Part of Piepacker’s slimness lies in its proprietary technology (which is also here, it gets its curious, and soon changed name: “packing” is a way of compressing processes on a server to use less bandwidth, and the processes that Devienne and his co-founder used to experiment with this technology, which happened to be called “pies”). Part of it is in its philosophy that visual fidelity can take a back seat to the social interactions that are the real attraction; competing with the home console experience is not the intention. And part of that is the choice of retro games, which are of course technologically demanding and much easier to optimize around.

It’s retro, where Piepacker has established its niche so far, but for Devienne it has been a means to reach to get the service started. He is not interested in creating a licensed retro-streaming catalog like Antstreams (which has a much deeper game selection than Piepacker, but lacks its social features). There is no intention to start charging a subscription or anything like that. Rather, Devienne hopes to host more modern indie titles and transform Piepacker into a marketplace where developers can monetize their games as they please (where Piepacker, of course, takes a cut). He suggests Team 17’s hectic co-op cooking game Overcooked as an example of a title that would work exceptionally well on Piepacker, and he’s right – but Stadia has shown that players may be reluctant to pay to only own games in the cloud.

Meanwhile, Piepacker is making decent money selling custom 3D filters for its video chat windows. (Devienne used to do analytics and research for Facebook and Twitch, and as such, he’s not surprised that players are willing to spend up to $ 1,500 on animated virtual masks.) Later in the future, there is also a scheme for Twitch- integration that will allow viewers to pay to jump into streamers’ games if hosted on Piepacker, where streamers take 70% of revenue and Piepacker the rest.

“Something that really blew me away when I was on Twitch was the Twitch Plays Pokémon,” he says. “I was thinking, why is there no one who makes games that uses this kind of mechanics where we can involve the viewers? We should make one!” It’s there Arsène Bomber started as a prototype that allowed viewers of a charity stream on Twitch to vote to control a UFO that could disrupt Bomberman-like action. He imagines viewers paying to challenge their favorite streamer on Street Fighter or to influence a single player game with items, cheat codes or extra enemies, just as they tip streamers now.

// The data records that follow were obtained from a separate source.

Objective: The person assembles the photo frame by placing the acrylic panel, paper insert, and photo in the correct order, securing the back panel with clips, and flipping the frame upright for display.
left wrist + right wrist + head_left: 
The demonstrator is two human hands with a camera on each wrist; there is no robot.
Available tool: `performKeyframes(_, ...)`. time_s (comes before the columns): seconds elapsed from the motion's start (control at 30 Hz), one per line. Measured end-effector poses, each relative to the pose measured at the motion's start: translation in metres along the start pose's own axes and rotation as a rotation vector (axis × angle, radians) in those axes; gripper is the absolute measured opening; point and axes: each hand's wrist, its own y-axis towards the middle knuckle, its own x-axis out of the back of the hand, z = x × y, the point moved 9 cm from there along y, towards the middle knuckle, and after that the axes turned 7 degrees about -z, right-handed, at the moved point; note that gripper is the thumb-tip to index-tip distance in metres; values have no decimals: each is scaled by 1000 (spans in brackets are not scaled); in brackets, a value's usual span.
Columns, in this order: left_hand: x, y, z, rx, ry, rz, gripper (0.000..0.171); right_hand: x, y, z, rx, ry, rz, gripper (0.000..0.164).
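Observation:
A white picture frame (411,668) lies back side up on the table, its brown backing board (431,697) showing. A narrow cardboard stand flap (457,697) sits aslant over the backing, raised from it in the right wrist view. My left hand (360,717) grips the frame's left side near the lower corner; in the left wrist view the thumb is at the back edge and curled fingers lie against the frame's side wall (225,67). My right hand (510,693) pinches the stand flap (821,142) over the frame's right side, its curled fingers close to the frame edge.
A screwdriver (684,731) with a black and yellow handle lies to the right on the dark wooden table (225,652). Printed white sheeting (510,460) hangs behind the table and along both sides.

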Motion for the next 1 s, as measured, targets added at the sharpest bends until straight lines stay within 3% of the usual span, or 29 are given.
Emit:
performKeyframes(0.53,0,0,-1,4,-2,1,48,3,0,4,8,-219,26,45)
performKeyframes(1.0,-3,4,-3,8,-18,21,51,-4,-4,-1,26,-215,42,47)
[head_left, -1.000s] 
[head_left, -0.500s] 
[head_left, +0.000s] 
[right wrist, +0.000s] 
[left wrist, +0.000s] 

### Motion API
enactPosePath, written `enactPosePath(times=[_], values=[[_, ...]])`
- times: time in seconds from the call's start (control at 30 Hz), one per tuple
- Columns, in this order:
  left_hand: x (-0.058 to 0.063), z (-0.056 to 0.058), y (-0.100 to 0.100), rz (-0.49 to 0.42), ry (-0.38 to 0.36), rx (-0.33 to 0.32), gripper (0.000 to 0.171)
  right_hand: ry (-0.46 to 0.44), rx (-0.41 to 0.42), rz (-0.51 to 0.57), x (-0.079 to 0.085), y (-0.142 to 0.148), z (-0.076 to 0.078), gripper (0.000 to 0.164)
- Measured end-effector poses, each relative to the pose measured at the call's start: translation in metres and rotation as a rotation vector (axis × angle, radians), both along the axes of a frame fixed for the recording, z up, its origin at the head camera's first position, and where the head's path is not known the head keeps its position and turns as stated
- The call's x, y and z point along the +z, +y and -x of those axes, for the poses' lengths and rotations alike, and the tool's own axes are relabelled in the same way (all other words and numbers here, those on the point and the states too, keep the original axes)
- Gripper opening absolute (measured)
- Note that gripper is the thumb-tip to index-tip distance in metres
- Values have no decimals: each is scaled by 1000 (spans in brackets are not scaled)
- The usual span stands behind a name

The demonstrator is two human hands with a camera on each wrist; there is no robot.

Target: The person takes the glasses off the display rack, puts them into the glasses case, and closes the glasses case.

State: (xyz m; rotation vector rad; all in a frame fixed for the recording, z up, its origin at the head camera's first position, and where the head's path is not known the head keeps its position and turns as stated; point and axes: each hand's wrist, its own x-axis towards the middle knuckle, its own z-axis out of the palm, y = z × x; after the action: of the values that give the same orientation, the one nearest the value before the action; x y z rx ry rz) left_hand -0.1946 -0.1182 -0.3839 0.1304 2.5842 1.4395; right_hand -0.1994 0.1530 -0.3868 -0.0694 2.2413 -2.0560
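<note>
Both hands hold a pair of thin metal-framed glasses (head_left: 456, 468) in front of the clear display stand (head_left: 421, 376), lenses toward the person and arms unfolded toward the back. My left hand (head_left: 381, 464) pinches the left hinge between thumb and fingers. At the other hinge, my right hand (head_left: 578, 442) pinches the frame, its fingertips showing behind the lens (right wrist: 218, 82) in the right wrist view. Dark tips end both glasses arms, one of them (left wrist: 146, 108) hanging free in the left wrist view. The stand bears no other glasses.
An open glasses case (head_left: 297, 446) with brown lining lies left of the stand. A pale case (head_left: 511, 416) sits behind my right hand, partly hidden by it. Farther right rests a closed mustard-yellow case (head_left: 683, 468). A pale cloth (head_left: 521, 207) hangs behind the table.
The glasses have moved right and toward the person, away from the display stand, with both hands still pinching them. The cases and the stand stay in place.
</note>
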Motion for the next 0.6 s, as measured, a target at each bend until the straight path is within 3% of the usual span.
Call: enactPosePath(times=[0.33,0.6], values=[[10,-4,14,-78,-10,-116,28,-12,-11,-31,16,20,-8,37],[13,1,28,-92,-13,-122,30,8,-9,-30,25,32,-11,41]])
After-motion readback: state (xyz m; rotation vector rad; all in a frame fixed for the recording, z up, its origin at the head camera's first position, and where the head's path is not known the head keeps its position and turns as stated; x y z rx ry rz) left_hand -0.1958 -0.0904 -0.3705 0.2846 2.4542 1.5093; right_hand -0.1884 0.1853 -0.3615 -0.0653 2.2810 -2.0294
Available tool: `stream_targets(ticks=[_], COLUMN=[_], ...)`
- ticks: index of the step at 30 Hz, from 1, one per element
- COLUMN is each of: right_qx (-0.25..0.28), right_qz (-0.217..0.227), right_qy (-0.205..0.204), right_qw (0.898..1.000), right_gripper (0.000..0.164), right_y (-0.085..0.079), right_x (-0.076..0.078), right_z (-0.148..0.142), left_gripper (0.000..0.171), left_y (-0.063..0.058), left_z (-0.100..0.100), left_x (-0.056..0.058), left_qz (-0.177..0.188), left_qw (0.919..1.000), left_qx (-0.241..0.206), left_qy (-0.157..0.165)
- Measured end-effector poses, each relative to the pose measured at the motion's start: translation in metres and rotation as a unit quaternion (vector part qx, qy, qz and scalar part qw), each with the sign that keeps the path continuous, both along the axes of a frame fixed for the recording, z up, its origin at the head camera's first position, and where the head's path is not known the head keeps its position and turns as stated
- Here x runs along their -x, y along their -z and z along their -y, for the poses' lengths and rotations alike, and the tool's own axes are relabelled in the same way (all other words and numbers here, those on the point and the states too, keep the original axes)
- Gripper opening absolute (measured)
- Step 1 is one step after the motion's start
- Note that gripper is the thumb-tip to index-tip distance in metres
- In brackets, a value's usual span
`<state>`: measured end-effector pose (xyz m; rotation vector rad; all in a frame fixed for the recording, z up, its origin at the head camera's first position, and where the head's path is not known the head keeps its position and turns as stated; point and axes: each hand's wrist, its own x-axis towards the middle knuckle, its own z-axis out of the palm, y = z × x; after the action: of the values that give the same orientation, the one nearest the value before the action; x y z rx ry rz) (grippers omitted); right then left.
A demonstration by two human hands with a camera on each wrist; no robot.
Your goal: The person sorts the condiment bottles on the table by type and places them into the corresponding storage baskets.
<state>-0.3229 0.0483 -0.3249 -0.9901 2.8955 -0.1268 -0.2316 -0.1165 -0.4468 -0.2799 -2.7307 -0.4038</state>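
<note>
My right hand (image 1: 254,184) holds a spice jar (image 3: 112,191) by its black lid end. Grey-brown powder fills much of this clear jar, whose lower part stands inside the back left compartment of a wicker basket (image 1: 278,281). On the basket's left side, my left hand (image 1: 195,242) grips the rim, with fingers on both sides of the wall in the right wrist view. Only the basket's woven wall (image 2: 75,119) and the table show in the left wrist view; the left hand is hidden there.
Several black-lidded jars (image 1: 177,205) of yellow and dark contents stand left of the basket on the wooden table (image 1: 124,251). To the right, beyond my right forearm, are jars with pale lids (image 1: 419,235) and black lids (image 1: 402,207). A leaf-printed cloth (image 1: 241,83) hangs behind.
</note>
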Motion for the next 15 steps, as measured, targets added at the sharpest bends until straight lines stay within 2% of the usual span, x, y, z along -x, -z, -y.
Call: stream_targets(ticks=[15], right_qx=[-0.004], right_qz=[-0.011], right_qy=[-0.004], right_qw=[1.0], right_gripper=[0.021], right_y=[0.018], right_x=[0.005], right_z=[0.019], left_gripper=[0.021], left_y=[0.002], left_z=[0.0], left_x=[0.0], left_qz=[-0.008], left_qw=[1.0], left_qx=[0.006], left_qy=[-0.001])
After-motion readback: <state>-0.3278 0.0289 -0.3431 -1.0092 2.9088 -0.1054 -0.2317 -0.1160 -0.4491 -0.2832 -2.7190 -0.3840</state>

It all comes back to human connection. Before Piepacker had video chat, Devienne noted in an early test that almost all players had Zoom or Hangouts open at the same time. When the feature was integrated, the habits changed. “We realized that people started consuming games very differently than they use games on other platforms. For example, 70% of the time they touch the gamepad, but 30% of the time they do not touch anything. They just chat. For me Piepacker is very similar to the kind of experience you have when you invite friends, you are around the table and playing a board game or D&Dand the game becomes almost an excuse [for] conversation. It’s, you know, a way to connect with other people. “He wondered if players returned to the service for the games or for their friends, so in another test he isolated groups and began to remove the availability of the games they liked best to see if they would keep coming back.They did.

None of this is to say that Piepacker is bound to become a profitable, mass market platform. But what it does do is demonstrate, quite clearly, the potential of cloud gaming to differentiate itself from or expand the gaming experiences we know, rather than just providing a convenient way to access them. (Google Stadia had a more magnificent version of this idea, but with the closure of its first-party development studies, it looks like we will not see that future realized.) Devienne and his team have focused on the social potential of cloud gaming , and it’s a lesson the bigger cloud players do well to be aware of.